■ Task: Please copy the listing below in its entirety, without alteration.

■ Dataset content:
Content starts

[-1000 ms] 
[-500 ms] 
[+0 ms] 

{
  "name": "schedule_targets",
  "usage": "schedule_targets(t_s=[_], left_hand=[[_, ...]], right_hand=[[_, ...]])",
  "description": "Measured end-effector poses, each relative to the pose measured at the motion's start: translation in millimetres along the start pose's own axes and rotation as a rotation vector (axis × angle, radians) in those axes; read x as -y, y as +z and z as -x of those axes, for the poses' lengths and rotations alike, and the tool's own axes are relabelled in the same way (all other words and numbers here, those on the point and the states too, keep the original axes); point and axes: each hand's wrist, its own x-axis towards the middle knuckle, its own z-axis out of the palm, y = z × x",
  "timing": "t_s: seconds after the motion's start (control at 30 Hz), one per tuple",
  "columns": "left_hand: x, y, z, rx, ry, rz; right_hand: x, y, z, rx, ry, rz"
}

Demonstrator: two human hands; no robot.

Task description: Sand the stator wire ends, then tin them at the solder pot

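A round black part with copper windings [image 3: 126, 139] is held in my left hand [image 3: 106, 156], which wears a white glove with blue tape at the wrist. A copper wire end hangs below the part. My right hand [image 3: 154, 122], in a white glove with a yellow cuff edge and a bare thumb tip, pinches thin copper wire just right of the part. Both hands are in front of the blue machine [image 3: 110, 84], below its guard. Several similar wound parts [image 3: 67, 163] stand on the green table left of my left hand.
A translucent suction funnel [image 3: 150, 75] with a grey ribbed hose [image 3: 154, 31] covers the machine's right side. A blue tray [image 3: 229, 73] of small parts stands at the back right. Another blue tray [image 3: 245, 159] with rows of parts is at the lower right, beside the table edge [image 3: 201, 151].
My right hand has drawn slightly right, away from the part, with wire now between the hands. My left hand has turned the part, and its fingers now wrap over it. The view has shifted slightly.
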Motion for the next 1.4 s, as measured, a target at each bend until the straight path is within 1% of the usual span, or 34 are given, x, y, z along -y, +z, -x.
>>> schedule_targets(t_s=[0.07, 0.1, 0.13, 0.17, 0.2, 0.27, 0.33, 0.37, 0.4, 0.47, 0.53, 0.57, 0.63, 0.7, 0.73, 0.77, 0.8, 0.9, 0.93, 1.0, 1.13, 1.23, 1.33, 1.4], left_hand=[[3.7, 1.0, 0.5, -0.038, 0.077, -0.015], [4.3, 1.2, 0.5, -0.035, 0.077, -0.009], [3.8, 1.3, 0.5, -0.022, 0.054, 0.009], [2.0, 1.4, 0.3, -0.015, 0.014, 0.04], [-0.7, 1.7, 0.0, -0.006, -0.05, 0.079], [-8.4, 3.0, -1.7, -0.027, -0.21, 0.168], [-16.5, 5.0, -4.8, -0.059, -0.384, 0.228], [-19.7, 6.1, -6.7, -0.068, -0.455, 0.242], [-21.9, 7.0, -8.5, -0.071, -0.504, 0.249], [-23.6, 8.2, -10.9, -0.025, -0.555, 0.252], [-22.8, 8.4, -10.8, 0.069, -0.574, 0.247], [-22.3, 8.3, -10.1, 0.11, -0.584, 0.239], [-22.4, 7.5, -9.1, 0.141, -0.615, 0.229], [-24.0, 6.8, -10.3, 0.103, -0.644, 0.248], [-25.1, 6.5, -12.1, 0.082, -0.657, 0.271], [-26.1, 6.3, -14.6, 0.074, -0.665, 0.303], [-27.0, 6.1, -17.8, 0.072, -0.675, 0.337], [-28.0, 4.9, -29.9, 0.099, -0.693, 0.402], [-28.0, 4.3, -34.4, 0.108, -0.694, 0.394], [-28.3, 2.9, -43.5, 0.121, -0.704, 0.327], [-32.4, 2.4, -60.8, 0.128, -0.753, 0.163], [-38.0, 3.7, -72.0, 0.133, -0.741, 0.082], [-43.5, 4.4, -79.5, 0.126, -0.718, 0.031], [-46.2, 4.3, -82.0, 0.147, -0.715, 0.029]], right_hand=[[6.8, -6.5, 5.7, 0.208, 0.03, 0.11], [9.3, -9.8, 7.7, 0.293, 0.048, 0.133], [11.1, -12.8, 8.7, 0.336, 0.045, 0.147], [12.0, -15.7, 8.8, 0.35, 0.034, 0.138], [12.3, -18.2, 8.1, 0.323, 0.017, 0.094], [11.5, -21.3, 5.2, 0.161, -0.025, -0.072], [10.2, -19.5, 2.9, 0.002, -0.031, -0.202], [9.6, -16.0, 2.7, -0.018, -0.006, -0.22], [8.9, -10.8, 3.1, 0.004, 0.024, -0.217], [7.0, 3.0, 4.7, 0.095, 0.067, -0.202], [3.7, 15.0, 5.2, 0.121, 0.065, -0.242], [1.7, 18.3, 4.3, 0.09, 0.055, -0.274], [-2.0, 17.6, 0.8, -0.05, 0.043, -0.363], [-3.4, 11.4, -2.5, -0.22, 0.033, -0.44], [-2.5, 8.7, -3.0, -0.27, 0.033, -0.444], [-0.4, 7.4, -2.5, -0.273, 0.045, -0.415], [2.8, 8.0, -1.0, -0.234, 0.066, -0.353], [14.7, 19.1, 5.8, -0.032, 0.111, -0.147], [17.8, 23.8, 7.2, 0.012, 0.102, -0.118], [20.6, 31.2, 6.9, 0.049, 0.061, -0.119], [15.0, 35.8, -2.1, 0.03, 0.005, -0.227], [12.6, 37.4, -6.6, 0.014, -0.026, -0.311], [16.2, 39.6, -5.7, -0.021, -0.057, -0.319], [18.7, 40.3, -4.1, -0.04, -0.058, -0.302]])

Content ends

■ Output of the exercise:
[-1000 ms] 
[-500 ms] 
[+0 ms] 

{
  "name": "schedule_targets",
  "usage": "schedule_targets(t_s=[_], left_hand=[[_, ...]], right_hand=[[_, ...]])",
  "description": "Measured end-effector poses, each relative to the pose measured at the motion's start: translation in millimetres along the start pose's own axes and rotation as a rotation vector (axis × angle, radians) in those axes; read x as -y, y as +z and z as -x of those axes, for the poses' lengths and rotations alike, and the tool's own axes are relabelled in the same way (all other words and numbers here, those on the point and the states too, keep the original axes); point and axes: each hand's wrist, its own x-axis towards the middle knuckle, its own z-axis out of the palm, y = z × x",
  "timing": "t_s: seconds after the motion's start (control at 30 Hz), one per tuple",
  "columns": "left_hand: x, y, z, rx, ry, rz; right_hand: x, y, z, rx, ry, rz"
}

Demonstrator: two human hands; no robot.

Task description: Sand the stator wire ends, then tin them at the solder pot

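A round black part with copper windings [image 3: 126, 139] is held in my left hand [image 3: 106, 156], which wears a white glove with blue tape at the wrist. A copper wire end hangs below the part. My right hand [image 3: 154, 122], in a white glove with a yellow cuff edge and a bare thumb tip, pinches thin copper wire just right of the part. Both hands are in front of the blue machine [image 3: 110, 84], below its guard. Several similar wound parts [image 3: 67, 163] stand on the green table left of my left hand.
A translucent suction funnel [image 3: 150, 75] with a grey ribbed hose [image 3: 154, 31] covers the machine's right side. A blue tray [image 3: 229, 73] of small parts stands at the back right. Another blue tray [image 3: 245, 159] with rows of parts is at the lower right, beside the table edge [image 3: 201, 151].
My right hand has drawn slightly right, away from the part, with wire now between the hands. My left hand has turned the part, and its fingers now wrap over it. The view has shifted slightly.
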Motion for the next 1.4 s, as measured, a target at each bend until the straight path is within 1% of the usual span, or 34 are given, x, y, z along -y, +z, -x.
>>> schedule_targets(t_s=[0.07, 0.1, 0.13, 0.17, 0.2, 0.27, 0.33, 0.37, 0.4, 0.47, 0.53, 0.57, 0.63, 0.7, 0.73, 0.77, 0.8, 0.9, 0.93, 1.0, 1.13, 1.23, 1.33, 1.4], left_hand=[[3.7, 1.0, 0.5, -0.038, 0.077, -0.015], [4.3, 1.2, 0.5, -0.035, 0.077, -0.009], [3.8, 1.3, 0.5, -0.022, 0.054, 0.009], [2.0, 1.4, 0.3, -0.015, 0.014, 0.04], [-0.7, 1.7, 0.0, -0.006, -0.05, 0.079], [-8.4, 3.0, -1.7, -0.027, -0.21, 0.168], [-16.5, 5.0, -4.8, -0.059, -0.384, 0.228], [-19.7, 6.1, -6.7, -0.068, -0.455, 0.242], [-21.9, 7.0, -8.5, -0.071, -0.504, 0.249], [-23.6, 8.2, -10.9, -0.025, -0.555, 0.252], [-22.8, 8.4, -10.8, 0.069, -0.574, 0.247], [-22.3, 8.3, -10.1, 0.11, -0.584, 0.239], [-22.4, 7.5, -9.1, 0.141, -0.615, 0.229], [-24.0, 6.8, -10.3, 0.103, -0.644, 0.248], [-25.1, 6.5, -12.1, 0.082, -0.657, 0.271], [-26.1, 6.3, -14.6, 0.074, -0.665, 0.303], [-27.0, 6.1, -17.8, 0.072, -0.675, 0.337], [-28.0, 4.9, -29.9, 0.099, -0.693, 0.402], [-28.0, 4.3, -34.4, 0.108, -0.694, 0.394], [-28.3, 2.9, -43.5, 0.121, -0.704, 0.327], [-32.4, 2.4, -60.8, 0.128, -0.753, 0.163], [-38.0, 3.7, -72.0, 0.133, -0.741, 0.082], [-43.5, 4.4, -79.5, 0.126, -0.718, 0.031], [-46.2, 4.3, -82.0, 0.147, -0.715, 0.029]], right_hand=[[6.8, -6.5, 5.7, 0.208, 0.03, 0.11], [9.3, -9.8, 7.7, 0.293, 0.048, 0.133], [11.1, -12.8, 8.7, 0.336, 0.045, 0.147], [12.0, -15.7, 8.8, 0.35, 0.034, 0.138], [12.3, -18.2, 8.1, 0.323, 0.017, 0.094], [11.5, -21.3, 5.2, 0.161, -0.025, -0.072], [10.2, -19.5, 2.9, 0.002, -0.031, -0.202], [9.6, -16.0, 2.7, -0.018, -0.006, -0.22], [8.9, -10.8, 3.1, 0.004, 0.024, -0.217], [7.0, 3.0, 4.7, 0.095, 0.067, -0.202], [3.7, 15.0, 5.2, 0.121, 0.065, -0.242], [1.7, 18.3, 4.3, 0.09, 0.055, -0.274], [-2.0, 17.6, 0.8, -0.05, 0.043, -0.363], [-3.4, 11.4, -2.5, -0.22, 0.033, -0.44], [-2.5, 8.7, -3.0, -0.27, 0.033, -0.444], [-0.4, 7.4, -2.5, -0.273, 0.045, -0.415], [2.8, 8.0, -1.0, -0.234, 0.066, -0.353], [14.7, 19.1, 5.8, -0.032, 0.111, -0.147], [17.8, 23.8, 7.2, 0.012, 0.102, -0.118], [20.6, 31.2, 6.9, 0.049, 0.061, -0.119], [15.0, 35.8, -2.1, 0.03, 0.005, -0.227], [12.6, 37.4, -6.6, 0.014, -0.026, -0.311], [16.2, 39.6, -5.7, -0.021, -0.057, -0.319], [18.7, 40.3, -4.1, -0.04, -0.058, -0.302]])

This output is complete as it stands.